- **Exercise brief**: Only the lines from the beginning of the data through the line holding "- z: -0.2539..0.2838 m" belong in the answer, printed exactly and without pictures.

- **Source information**:
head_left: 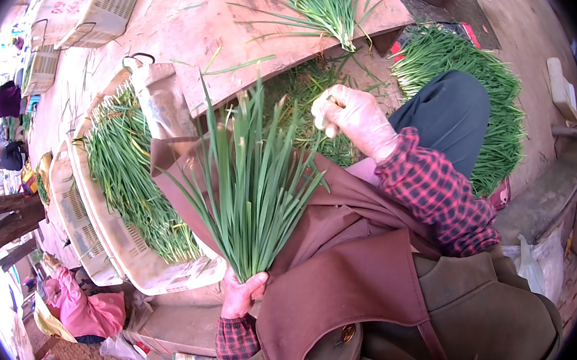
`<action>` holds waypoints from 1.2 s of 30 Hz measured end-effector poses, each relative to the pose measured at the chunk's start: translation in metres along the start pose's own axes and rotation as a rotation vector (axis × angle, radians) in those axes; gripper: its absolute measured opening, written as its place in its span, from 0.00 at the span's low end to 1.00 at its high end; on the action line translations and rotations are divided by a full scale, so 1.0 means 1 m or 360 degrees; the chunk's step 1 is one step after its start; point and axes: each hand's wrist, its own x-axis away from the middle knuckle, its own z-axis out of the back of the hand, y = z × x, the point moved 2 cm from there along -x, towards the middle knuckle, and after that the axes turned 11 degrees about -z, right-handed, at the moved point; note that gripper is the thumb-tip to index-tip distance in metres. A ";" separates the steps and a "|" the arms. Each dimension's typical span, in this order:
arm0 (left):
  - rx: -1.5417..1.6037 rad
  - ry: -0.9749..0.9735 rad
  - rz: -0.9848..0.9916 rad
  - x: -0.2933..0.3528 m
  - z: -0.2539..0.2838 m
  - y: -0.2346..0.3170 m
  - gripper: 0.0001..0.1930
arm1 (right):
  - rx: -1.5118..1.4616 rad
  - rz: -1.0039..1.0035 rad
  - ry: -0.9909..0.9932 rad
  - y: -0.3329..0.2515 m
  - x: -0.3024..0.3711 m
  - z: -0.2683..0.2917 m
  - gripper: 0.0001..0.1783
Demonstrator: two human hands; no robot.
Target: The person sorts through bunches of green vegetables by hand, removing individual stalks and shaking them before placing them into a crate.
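Observation:
My left hand (241, 295) is closed round the lower stems of a bunch of green garlic chives (253, 208). The leaves fan upward and away from me, over my brown apron (340, 279). My right hand (355, 119) is raised to the right of the bunch, apart from it, with its fingers curled together; whatever they may hold is too small to make out. Below and beyond that hand, loose green leaves (305, 95) lie scattered on the ground. Another small bunch of chives (328, 9) rests on the board (219, 41) ahead.
To my left, a pale plastic crate (142, 281) holds many chives. A large heap of chives (458, 101) lies at the right, beside my bent knee (452, 112). More crates (89, 25) stand at the far left. A person in pink (85, 304) sits at the lower left.

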 end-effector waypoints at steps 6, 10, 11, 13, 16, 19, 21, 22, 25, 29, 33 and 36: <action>-0.0169 -0.0059 0.0060 0.004 0.009 -0.004 0.16 | 0.0204 0.0109 -0.0344 -0.017 0.008 -0.012 0.17; -0.0273 -0.0042 0.0028 0.003 0.005 -0.003 0.12 | 0.0508 -0.0102 -0.0596 -0.006 0.005 -0.041 0.21; -0.0286 -0.0045 0.0021 0.003 0.005 -0.003 0.12 | 0.0435 -0.0181 -0.0723 -0.005 0.008 -0.047 0.17; -0.0309 -0.0049 0.0019 0.003 0.004 -0.003 0.11 | 0.0153 -0.0240 -0.0795 0.007 0.010 -0.053 0.12; -0.0341 -0.0051 0.0026 0.004 0.008 -0.005 0.11 | -0.0222 -0.0316 -0.0578 0.004 0.010 -0.031 0.10; -0.0318 -0.0071 0.0051 0.005 0.012 -0.005 0.12 | -0.0021 -0.0229 -0.0336 -0.001 0.003 -0.002 0.08; -0.0359 -0.0091 0.0073 0.005 0.013 -0.005 0.13 | 0.0136 0.0278 -0.0274 0.004 -0.003 0.006 0.11; -0.0414 -0.0100 0.0083 0.004 0.013 -0.005 0.14 | 0.0071 0.0199 -0.0433 -0.001 0.000 0.005 0.12; -0.0563 -0.0154 0.0098 0.003 0.016 -0.005 0.15 | 0.0173 0.0028 -0.0768 -0.036 0.015 0.001 0.19; -0.0699 -0.0215 0.0156 0.003 0.018 -0.003 0.16 | 0.1252 0.0235 -0.1018 -0.047 0.027 -0.033 0.25; -0.0717 -0.0279 0.0139 0.001 0.014 0.003 0.18 | 0.0619 -0.0207 -0.1373 -0.026 0.041 -0.046 0.18; -0.0738 -0.0290 0.0122 0.002 0.015 0.000 0.19 | -0.0279 -0.0375 -0.1078 -0.028 0.034 -0.028 0.15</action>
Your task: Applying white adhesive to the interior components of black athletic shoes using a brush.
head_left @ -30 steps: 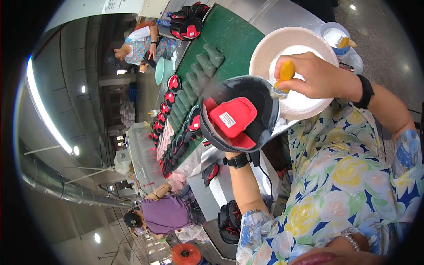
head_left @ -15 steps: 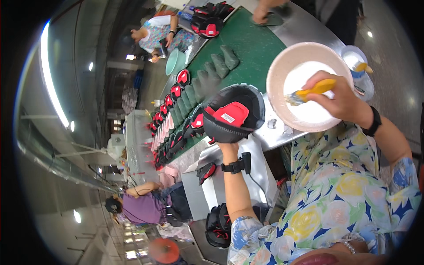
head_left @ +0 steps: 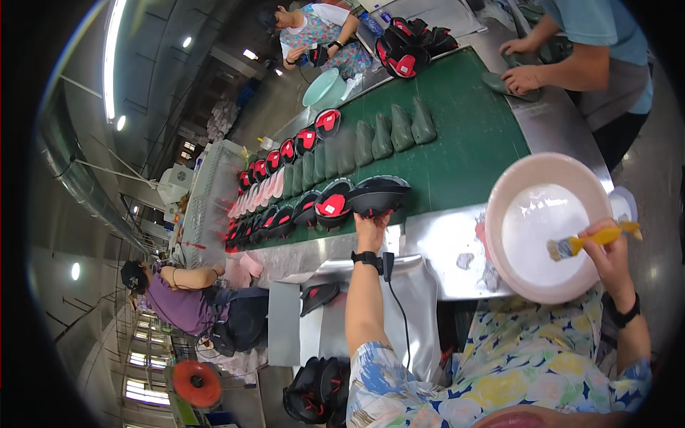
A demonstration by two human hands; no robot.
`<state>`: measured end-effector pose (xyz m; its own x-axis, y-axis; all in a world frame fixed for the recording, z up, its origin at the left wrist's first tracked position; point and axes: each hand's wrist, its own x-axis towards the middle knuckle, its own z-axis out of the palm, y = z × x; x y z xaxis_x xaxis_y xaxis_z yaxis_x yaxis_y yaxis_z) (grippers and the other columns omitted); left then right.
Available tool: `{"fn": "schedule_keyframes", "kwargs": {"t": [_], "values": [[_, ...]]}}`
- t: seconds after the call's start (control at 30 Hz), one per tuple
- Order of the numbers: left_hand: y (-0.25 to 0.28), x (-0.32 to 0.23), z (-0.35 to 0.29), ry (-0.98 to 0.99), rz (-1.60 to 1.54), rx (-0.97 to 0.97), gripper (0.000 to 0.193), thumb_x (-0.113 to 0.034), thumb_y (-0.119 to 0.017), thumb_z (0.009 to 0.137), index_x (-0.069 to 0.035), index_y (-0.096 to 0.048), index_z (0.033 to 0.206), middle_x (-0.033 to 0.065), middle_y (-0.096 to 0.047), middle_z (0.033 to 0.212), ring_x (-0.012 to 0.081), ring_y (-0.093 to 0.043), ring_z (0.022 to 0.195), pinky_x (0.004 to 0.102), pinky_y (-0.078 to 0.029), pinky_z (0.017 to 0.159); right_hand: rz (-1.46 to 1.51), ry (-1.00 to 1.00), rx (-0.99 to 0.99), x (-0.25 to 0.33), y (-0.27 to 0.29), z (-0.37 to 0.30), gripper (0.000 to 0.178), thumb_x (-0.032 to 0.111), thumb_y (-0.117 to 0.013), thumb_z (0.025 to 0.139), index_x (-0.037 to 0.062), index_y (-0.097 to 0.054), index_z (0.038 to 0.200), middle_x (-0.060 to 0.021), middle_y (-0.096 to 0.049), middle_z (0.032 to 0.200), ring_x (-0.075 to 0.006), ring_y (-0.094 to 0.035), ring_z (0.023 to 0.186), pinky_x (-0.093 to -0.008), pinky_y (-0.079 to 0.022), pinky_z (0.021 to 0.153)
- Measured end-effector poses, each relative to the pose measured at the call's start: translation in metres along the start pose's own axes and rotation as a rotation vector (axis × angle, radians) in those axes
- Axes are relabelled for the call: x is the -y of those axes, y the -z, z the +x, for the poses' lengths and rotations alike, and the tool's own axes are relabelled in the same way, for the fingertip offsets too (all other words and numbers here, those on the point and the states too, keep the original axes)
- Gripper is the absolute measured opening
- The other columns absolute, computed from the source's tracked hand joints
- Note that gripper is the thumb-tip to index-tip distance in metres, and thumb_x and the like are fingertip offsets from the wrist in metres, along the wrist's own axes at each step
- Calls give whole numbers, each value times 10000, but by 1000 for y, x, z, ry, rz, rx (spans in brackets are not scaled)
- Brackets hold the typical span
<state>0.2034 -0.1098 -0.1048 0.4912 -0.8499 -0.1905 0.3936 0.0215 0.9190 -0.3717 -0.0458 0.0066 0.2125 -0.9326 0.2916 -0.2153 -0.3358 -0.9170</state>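
My left hand (head_left: pixel 371 227) grips a black shoe upper (head_left: pixel 378 192) from below, fingers closed on its near side. The upper rests at or just above the green belt's near edge, beside a row of similar black shoe uppers (head_left: pixel 332 205) with red linings. My right hand (head_left: pixel 608 251) is closed around a paintbrush (head_left: pixel 581 245) with a yellow handle and pale bristles. The brush hangs over a large pale pink basin (head_left: pixel 499 235) of white liquid (head_left: pixel 542 214). Its bristles point left, above the liquid.
Grey-green shoe lasts (head_left: pixel 402 130) and pink pieces (head_left: pixel 267 188) stand in rows on the green belt (head_left: pixel 457 100). Opposite at the right, a co-worker's hands (head_left: pixel 524 77) handle a last. Another person (head_left: pixel 321 36) sits beyond by a mint basin (head_left: pixel 323 88). A person in purple (head_left: pixel 178 299) works leftward.
The shoe upper has moved from beside the basin to the row on the belt, turning its opening away. My right hand has drawn the brush back toward the basin's right rim.
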Motion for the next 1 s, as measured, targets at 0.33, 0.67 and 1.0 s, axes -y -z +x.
{"fn": "schedule_keyframes", "kwargs": {"t": [0.33, 0.67, 1.0], "values": [[-20, 13, 1, -249, 482, 229, 186, -5, -516, 920, -45, -591, 1085, 78, -648, 995, 176, -626, 832, 305, -520, 774, 77, -208, -35, -9, 9, 34, 182, 99, -651, 913, 30, -552, 1049, -86, -618, 993, -162, -595, 972, -285, -460, 899], [-126, 156, -283, 460, 1454, 1294, 429, -120, -552, 852, 11, -573, 1259, 249, -612, 1216, 400, -601, 1115, 469, -467, 974, 36, -248, 33, 13, 26, 64, 149, 51, -686, 864, 31, -624, 998, -95, -701, 970, -179, -670, 902, -295, -522, 831], [-168, 333, -145, -103, 1584, 570, 427, -153, -511, 877, 6, -584, 1266, 276, -607, 1232, 427, -585, 1136, 453, -430, 1029, -110, -329, 2, -25, 49, 47, 217, 147, -721, 891, 38, -624, 1052, -77, -725, 960, -161, -692, 856, -273, -537, 777]]}}
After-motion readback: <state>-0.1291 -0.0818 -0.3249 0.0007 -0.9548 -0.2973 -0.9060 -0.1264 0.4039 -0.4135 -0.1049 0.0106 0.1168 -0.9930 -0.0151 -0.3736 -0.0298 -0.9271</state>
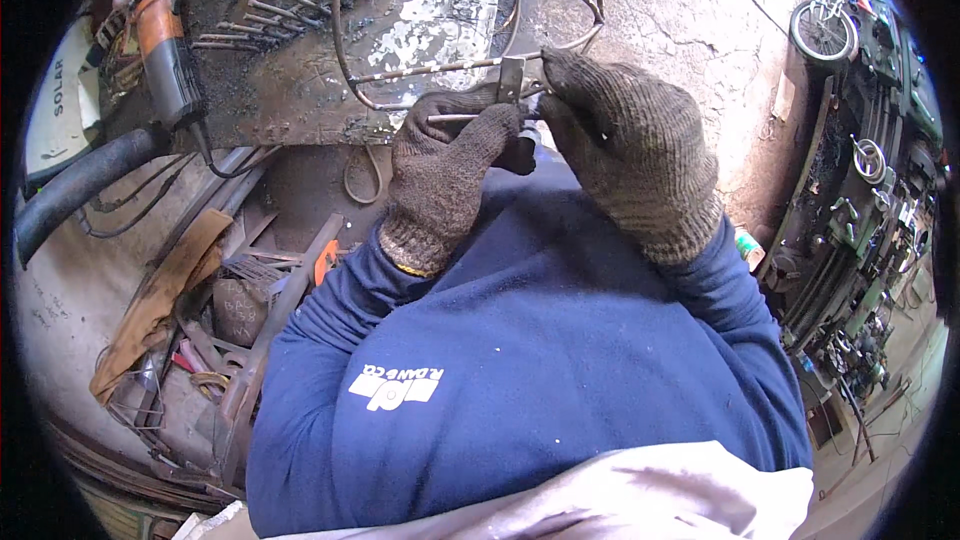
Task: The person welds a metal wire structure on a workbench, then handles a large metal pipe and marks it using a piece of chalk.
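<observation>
My left hand (445, 165), in a dark knit work glove, is closed around a small metal piece with a flat upright grey plate (511, 78). A thin pale rod (452, 118) lies across its fingers, and a dark rounded part shows below the thumb. My right hand (630, 145), gloved alike, is closed beside the plate, its fingertips pinched at the piece's right side. What exactly those fingers hold is hidden. Just beyond both hands, a large thin brown loop (440, 70) with pale bands curves over the table and passes close to the plate.
On the worn metal table (300, 105) at the left lie several metal rods (275, 10) and an orange angle grinder (160, 25). Below it are a thick black hose (95, 190), a brown cloth (165, 300) and scrap metal. A bicycle wheel (823, 30) and machine parts stand right.
</observation>
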`<action>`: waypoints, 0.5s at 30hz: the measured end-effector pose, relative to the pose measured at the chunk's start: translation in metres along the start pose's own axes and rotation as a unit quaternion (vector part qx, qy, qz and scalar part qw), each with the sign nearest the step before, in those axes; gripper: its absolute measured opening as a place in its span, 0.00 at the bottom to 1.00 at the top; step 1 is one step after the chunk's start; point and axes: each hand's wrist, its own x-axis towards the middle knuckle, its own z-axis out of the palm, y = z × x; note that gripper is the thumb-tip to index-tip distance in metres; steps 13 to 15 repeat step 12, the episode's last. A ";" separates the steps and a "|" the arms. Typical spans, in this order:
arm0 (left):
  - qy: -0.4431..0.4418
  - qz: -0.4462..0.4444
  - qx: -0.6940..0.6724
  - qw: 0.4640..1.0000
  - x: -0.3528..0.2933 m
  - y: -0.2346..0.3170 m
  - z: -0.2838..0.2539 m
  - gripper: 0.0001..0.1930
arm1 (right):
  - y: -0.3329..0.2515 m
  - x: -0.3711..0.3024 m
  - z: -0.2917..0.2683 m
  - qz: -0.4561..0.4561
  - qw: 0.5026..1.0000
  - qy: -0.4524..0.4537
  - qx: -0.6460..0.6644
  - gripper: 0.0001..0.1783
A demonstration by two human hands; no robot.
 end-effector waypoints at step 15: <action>-0.026 -0.014 -0.025 0.999 0.004 0.002 0.002 0.14 | 0.006 -0.002 0.011 0.034 0.997 0.034 0.054 0.17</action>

- **Final answer**:
head_left: 
`<action>` holds waypoints from 1.2 s of 30 Hz measured end-effector poses, each relative to the pose measured at the chunk's start: translation in metres along the start pose's own axes and rotation as a rotation vector (axis × angle, radians) in those axes; gripper: its absolute measured opening, written as its place in its span, from 0.00 at the span's low end to 1.00 at its high end; on the action line translations and rotations are divided by a full scale, so 1.0 means 1 m or 360 degrees; the chunk's step 1 is one step after its start; point and axes: each hand's wrist, its own x-axis away from the middle knuckle, its own z-axis out of the back of the hand, y = z × x, the point moved 2 cm from there along -x, towards the middle knuckle, and after that the axes turned 11 degrees about -z, right-handed, at the moved point; note that gripper is the thumb-tip to index-tip distance in metres. A ";" separates the steps and a "|" the arms. Each dimension's typical span, in this order:
arm0 (left):
  - rx: -1.5417..1.6037 rad
  - ry: -0.9749..0.9735 rad
  - rz: -0.9848..0.9916 rad
  - x: -0.2933..0.3528 m
  - z: -0.2539..0.2838 m

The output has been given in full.